There is little doubt today as to the importance of Muslim politics in contemporary world affairs. From the emergence of transnational networks pursuing global militant agendas in the name of Islam such as Al-Qaeda and the Islamic State in Iraq and Syria (ISIS), to the persistence and transformation of mainstream Islamic political parties – several of which experienced dramatic political success followed by rapid decline in the wake of the 2011 Arab Uprisings – to the appearance of global media personalities claiming to speak as authoritative and authentic Islamic voices: Islam and politics seem today to be everywhere. But how well do we actually understand this phenomenon? Muslim politics are certainly much discussed today, but – arguably – little or poorly understood within most circles of debate and deliberation.

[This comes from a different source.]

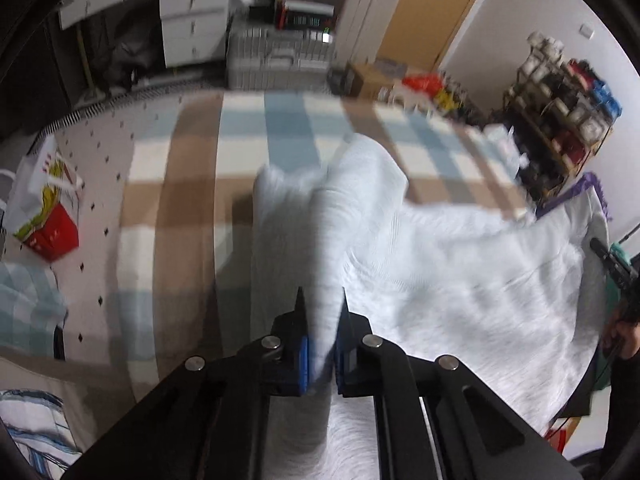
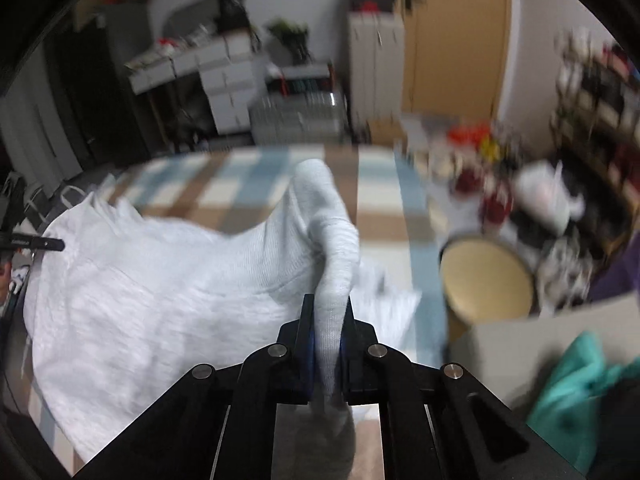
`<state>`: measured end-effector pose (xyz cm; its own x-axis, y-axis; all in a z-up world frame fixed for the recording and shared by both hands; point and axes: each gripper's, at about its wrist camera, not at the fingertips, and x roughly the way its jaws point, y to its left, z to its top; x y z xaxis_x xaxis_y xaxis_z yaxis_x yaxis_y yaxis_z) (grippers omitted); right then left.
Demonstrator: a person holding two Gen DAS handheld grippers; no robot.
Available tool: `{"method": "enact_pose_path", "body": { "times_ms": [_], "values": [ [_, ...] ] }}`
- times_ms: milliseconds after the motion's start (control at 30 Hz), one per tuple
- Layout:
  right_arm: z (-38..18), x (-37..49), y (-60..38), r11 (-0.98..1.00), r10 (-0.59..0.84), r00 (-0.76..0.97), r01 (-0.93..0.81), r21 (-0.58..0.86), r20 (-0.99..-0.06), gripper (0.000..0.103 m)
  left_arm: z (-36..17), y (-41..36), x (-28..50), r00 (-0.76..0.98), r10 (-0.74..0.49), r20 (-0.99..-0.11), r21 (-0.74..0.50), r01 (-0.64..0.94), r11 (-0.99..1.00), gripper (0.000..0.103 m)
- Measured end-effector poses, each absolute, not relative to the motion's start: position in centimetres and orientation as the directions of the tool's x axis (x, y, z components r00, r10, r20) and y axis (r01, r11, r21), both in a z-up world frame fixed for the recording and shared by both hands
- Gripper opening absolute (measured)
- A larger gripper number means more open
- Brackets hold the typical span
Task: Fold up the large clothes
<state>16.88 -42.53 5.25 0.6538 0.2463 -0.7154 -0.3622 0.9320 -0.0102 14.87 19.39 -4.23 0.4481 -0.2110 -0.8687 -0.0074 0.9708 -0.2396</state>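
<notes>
A white knit garment (image 1: 460, 280) lies spread over a bed (image 1: 192, 200) covered in a blue, tan and cream check, with most of its cloth toward the bed's near edge. Two folds of it are lifted off the cover. The left gripper (image 1: 320, 300) has its fingers (image 1: 300, 312) pinched on one raised fold, which runs up between them as a narrow ridge; beyond it the cloth droops back to the bed. The right gripper (image 2: 329, 308) has its fingers (image 2: 307, 316) pinched on another raised fold of the same garment, and the cloth slopes away to the left of that view, where it lies flat. In the left wrist view the right gripper's hand (image 1: 622, 334) shows at the garment's far side. Past the bed's far edge stand a grey crate (image 1: 280, 56), white drawers (image 1: 192, 20) and a wooden door (image 1: 436, 12). A cluttered shelf (image 1: 560, 112) stands by the far right corner, and a round stool (image 2: 488, 280) sits just off the bed's right edge. Both views are blurred.
</notes>
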Motion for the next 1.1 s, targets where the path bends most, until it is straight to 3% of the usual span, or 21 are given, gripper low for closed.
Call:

How can we best make sense of this highly complex, diverse, and sometimes even contradictory world of religion and politics? How should we understand the relationship between Islam and politics? How to understand the relative importance of the multiple manifestations of Muslim politics around the world and the many competing voices claiming to speak on behalf of Islam? What is the difference between those Islamist movements that emphasize jihad and those that pursue politics through nonviolent, even democratic, means – and how do they relate to each other? What possible futures might we predict for political Islam?
These are a few of the questions that this book addresses. In some cases, possible answers to several of these puzzles will be offered, while in other instances, the book aims to provide the reader with the background information and analytical tools necessary to reach his or her own conclusions. It should be clarified that this book, while certainly ambitious in scope, does not attempt to provide anything like a grand, unified theory of Islam and politics. While key cross-cutting themes are certainly identified, the primary emphasis throughout is on the inherent pluralism and diversity of Muslim politics – that is, on the impossibility of a single theory to account for political Islam. It is suggested, however, that there are better and worse explanations as to why Islamic social and political movements appear and assume the forms that they do under certain circumstances. As numerous analysts of political Islam have observed over the years, particular formulations of Islam and politics certainly do seem to suit specific social, political, and economic conditions. This text is offered, then, in the spirit of a comparative, synthetic overview: a guide to the wide-ranging global landscape of Islam and politics, an introduction to the broad ecology of thought and practice in contemporary Muslim politics, and a critical survey of some of the key ideas advanced by leading scholars in their efforts to explain the phenomenon of political Islam. In a modest way, this book also hopes to offer the rough contours of its own distinctive analytic – one that emphasizes the importance of the interplay between global and local contexts of Muslim politics in a time of unprecedented social interconnectedness and interdependence.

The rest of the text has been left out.